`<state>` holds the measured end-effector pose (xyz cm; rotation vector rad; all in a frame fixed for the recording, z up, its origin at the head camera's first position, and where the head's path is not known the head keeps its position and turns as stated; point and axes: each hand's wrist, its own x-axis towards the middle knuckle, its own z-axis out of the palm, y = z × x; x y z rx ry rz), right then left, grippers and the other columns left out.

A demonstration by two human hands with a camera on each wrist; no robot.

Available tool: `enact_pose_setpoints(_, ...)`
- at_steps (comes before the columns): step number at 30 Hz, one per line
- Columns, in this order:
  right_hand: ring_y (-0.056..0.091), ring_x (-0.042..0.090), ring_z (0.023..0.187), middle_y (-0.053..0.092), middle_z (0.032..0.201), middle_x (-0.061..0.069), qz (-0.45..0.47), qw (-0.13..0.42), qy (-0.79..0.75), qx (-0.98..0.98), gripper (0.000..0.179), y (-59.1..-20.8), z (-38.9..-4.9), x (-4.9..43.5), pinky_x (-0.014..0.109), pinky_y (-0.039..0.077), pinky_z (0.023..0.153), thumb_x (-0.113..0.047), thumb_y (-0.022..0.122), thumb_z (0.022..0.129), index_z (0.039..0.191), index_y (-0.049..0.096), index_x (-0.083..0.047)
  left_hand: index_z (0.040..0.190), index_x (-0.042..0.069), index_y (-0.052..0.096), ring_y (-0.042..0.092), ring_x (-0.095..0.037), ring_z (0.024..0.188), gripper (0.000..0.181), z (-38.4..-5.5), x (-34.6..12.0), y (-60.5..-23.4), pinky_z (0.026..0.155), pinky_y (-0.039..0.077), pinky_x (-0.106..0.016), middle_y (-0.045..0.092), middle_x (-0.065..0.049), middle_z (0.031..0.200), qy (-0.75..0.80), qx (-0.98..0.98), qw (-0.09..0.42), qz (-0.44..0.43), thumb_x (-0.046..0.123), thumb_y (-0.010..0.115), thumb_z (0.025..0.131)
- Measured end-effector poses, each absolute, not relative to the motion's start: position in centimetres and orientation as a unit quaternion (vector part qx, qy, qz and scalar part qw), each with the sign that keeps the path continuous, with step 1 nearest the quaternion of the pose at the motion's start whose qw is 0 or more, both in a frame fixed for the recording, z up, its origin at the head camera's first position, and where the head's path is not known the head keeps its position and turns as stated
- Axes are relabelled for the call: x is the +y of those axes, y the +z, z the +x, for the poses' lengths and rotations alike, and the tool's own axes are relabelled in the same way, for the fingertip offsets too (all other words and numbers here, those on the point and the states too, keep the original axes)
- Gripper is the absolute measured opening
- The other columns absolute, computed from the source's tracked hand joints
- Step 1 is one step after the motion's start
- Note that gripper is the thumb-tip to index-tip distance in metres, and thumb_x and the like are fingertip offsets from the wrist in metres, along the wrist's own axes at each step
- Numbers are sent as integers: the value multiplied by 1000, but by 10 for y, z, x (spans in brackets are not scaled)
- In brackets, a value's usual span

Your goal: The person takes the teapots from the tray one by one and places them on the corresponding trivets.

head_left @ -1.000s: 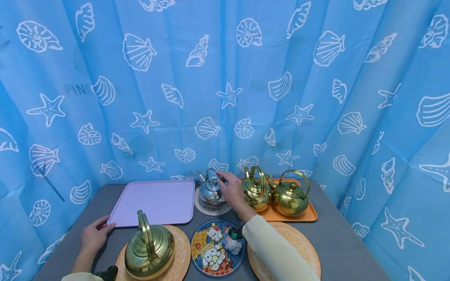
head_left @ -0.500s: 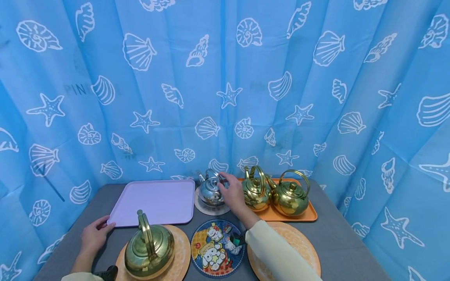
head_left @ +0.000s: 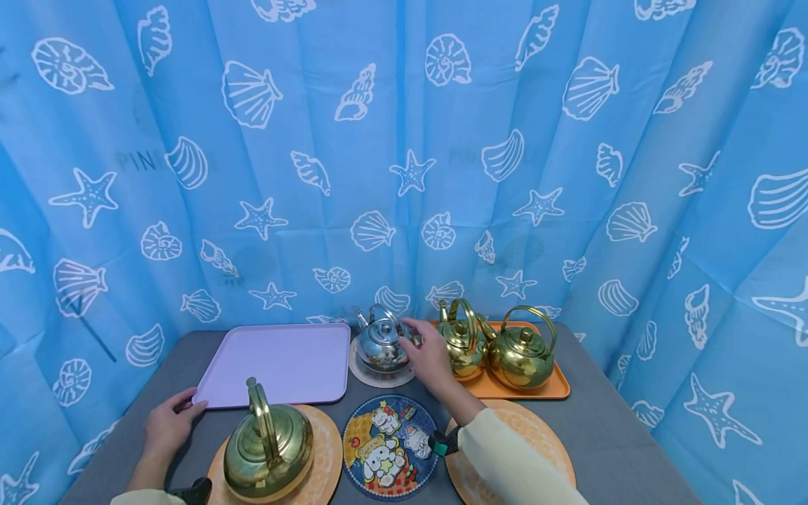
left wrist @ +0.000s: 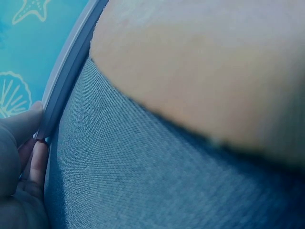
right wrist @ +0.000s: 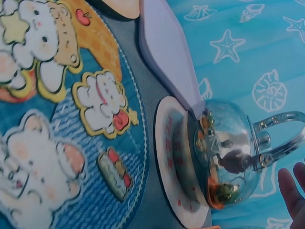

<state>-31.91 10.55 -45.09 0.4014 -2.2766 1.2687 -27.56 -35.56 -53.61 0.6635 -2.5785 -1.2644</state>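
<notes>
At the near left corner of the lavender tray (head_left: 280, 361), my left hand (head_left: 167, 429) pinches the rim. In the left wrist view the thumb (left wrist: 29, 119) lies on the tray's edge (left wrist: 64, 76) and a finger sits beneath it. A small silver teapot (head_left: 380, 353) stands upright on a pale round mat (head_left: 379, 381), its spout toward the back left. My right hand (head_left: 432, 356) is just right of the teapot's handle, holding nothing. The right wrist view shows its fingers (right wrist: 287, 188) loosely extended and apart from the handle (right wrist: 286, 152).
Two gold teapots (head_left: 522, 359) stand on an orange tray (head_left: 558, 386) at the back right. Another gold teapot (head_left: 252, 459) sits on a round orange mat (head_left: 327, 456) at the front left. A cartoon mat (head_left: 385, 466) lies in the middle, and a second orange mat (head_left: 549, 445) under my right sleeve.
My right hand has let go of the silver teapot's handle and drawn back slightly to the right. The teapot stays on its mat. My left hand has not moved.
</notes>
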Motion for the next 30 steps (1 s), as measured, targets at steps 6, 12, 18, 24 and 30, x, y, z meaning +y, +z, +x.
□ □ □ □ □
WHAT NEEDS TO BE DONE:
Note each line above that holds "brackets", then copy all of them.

SOLVED EXERCISE:
- Numbers are sent as integers: the value multiplied by 1000, but by 10 for y, z, x (spans in brackets are not scaled)
- In brackets, a value's usual span

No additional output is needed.